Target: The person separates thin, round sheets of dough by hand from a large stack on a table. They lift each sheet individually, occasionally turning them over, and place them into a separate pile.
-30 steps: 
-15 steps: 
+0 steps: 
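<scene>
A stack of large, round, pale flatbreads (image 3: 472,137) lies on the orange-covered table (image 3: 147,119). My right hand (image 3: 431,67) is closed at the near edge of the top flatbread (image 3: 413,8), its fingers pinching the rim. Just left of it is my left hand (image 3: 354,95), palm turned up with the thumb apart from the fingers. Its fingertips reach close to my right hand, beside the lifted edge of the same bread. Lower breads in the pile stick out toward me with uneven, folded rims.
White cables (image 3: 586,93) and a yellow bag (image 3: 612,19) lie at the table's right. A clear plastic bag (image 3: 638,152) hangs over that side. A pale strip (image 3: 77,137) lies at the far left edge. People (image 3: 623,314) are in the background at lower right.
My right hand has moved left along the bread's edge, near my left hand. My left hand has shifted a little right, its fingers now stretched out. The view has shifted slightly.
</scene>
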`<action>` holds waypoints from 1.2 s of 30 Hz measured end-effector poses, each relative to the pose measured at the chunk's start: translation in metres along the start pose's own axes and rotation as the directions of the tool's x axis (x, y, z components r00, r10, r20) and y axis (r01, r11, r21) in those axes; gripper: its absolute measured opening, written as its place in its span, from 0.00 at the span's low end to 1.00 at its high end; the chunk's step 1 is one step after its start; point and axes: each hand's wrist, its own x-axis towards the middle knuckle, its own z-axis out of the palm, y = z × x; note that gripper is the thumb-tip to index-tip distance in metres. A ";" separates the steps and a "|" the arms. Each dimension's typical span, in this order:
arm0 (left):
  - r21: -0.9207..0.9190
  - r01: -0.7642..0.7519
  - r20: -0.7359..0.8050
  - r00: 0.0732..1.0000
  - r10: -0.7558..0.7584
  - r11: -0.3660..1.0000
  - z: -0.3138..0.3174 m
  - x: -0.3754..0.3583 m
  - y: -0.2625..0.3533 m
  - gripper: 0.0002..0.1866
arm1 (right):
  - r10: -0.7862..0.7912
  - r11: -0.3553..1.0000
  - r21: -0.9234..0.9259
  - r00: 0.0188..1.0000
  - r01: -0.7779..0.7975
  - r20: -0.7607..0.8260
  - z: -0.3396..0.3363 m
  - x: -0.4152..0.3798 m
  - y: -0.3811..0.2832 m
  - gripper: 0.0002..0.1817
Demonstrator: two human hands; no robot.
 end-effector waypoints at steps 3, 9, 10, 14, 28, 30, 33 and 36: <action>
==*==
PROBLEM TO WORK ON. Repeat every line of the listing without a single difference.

YOUR SOLUTION.
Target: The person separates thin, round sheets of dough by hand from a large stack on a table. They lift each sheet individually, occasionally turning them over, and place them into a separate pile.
-30 steps: 
-15 steps: 
+0 steps: 
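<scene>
A stack of large, round, pale flatbreads (image 3: 472,137) lies on the orange-covered table (image 3: 147,119). My right hand (image 3: 431,67) is closed at the near edge of the top flatbread (image 3: 413,8), its fingers pinching the rim. Just left of it is my left hand (image 3: 354,95), palm turned up with the thumb apart from the fingers. Its fingertips reach close to my right hand, beside the lifted edge of the same bread. Lower breads in the pile stick out toward me with uneven, folded rims.
White cables (image 3: 586,93) and a yellow bag (image 3: 612,19) lie at the table's right. A clear plastic bag (image 3: 638,152) hangs over that side. A pale strip (image 3: 77,137) lies at the far left edge. People (image 3: 623,314) are in the background at lower right.
My right hand has moved left along the bread's edge, near my left hand. My left hand has shifted a little right, its fingers now stretched out. The view has shifted slightly.
</scene>
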`<action>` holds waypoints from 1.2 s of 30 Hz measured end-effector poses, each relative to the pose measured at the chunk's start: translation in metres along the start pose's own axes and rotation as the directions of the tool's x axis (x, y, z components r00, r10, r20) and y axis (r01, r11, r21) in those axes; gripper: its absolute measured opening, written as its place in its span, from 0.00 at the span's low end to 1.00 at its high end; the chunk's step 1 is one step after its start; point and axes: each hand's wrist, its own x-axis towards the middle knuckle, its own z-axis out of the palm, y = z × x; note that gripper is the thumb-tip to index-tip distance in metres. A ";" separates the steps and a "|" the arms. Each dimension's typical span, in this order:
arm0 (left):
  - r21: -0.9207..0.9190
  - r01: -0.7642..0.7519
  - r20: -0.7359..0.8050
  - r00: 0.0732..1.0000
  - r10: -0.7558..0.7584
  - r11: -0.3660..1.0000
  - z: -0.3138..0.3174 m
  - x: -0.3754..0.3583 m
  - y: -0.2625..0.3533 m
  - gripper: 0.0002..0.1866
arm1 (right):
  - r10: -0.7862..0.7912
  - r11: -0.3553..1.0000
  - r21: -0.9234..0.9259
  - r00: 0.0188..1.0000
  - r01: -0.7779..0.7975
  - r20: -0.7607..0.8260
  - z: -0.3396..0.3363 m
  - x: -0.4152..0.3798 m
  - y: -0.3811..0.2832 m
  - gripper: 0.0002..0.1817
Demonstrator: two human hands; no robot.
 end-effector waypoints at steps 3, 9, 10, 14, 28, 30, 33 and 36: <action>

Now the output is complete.